Compilation album by Various artists
- Released: March 28, 2000
- Genre: CWM

WOW Worship compilation albums chronology
| WOW Worship: Blue (1999) | WOW Worship Orange (2000) | WOW Worship: Green (2001) |

= WOW Worship: Orange =

WOW Worship: Orange is a compilation CD of Christian Music in the WOW Worship series. It reached No. 65 on the Billboard 200 chart. WOW Worship: Orange was certified as platinum in sales in 2001 by the Recording Industry Association of America (RIAA). The album was certified as gold in Canada in 2001 by the Canadian Recording Industry Association (CRIA).

WOW Worship: Orange was known as WOW Worship, Vol. 2 when first released. Albums in this series were not known by their cover colors until the release of WOW Worship: Green in 2001.

Professional ratings
Review scores
| Source | Rating |
| Allmusic | Star |

==Track listing==

===Disc One (Orange)===
1. "Did You Feel/Mountains Tremble" – Delirious?
  - recorded at West Park Studios in Littlehampton, England
2. "Light the Fire Again" – Brian Doerksen
  - recorded in Brentwood, Tennessee
3. "Rock of Ages" – Praise Band
  - recorded at Calvary Chapel Costa Mesa
4. "Hungry" (Falling On My Knees) – Kathryn Scott
  - recorded in Hull, England
5. "Better Is One Day" – Charlie Hall
  - recorded at West Park Studios in Littlehampton, England
6. "In That Day" – Praise Band
  - recorded at Calvary Chapel in Costa Mesa, California
7. "We Want To See Jesus Lifted High" – Noel Richards
  - recorded in Colorado Springs, Colorado
8. "Worship You" – Jami Smith
  - recorded in Brentwood, Tennessee
9. "In the Secret" – Sonicflood
  - recorded in Nashville, Tennessee
10. "I Walk By Faith" – Chris Falson (sung by Praise Band)
  - recorded in Calvary Chapel in Costa Mesa, California
11. "Redeemer Savior Friend" – Darrell Evans and Chris Springer (sung by Dave Brooks)
  - recorded in Brentwood, Tennessee
12. "Jesus, Lover of My Soul" – Darlene Zschech
  - recorded at Hills Centre in Castle Hill, Australia
13. "You Are God" – Scott Underwood
  - recorded at Vineyard Church of Anaheim in Anaheim, California
14. "We Will Dance" – David Ruis
  - recorded in Brentwood, Tennessee
15. "I Will Not Forget You" – Praise Band
  - recorded in Calvary Chapel in Costa Mesa, California

===Disc Two (Cyan)===
1. Victory Chant – Joseph Vogels (sung by Bob Fitts)
  - recorded at Calvary Chapel Costa Mesa
2. I Will Celebrate – The Maranatha!
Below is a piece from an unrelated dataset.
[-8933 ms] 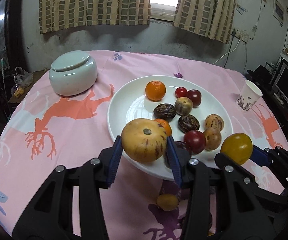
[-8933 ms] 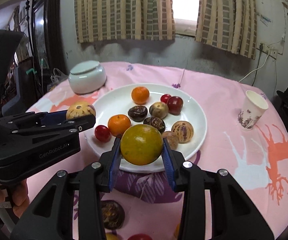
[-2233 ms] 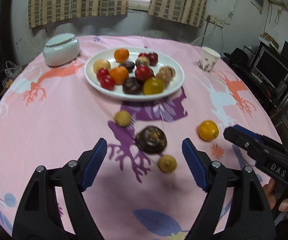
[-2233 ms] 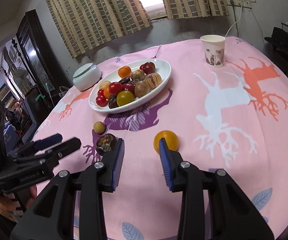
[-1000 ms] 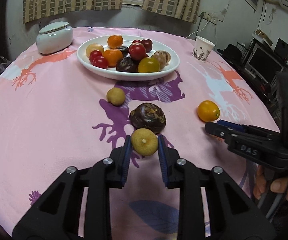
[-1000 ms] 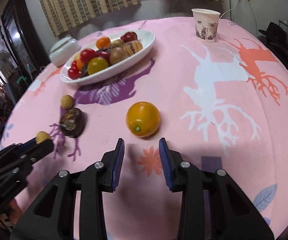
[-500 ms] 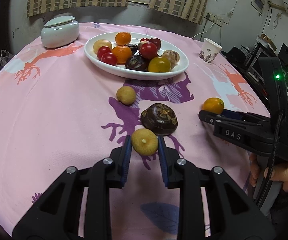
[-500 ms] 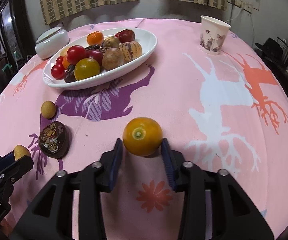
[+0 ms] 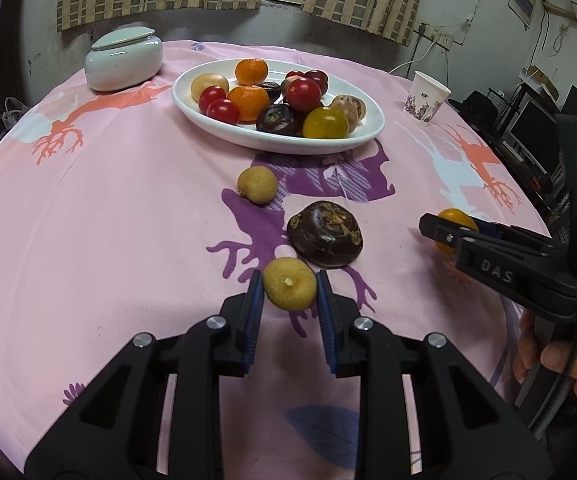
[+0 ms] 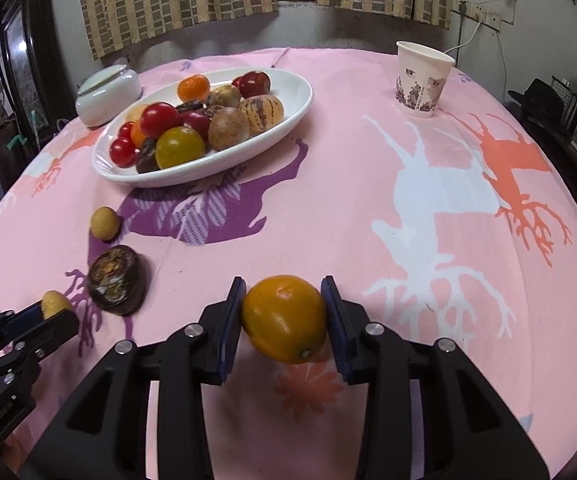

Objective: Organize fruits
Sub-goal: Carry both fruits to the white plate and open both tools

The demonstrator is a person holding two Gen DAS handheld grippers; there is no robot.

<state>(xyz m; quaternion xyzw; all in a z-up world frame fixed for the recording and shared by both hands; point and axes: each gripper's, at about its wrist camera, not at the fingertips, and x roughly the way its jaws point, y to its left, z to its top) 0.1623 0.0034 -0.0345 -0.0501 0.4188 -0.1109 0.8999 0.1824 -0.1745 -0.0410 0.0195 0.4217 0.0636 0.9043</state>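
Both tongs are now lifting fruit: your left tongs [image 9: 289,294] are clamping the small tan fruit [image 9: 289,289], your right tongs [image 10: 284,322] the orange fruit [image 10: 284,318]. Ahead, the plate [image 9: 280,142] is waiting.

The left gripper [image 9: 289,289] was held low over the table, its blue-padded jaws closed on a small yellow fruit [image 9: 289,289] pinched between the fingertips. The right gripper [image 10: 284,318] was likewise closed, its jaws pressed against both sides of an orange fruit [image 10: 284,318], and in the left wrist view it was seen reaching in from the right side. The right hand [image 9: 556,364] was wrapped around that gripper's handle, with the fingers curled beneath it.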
Singers
3. Celebrate Jesus – The Alleluia Singers (featuring Don Moen)
  - recorded in Colorado Springs, Colorado
4. I Believe in Jesus – Keith Matten
  - recorded in Brentwood, Tennessee
5. Holy and Anointed One – Randy Butler
6. He Is Able – Praise Band
  - recorded at Calvary Chapel Costa Mesa
7. Above All – Paul Baloche (sung by Lenny LeBlanc)
  - recorded at Harvest Church in Riverside, California
8. I See the Lord – Chris Falson
  - recorded in Capistrano Beach, Dana Point, California
9. Awesome God – Praise Band
  - recorded at Calvary Chapel Costa Mesa
10. God Is Good All the Time – Don Moen
  - recorded in Colorado Springs, Colorado
11. Shine Jesus Shine – Graham Kendrick
  - recorded at ICC Studios in Eastbourne, England
12. Jesus Is Alive – Ron Kenoly
  - recorded at Jubilee Christian Center in San Jose, California
13. God Will Make A Way – Don Moen
  - recorded at North Heights Lutheran Church in Arden Hills, Minnesota
14. As the Deer – Martin J. Nystrom (sung by The Maranatha! Singers)
  - recorded at Calvary Chapel Costa Mesa
15. Glorify Thy Name – Donna Adkins (sung by The Maranatha! Singers)
  - recorded in Brentwood, Tennessee
16. When I Look Into Your Holiness – Wayne and Cathy Perrin (sung by Kent Henry)
  - recorded in Mobile, Alabama
17. There Is None Like You – Lenny LeBlanc
  - recorded in Colorado Springs, Colorado
18. Holy Ground – Geron Davis
  - recorded in Colorado Springs, Colorado

==Certifications==

| Region | Certification | Certified units/sales |
| Canada (Music Canada) | Gold | 50,000^{^} |
| United States (RIAA) | Platinum | 1,000,000^{^} |
^{^} Shipments figures based on certification alone.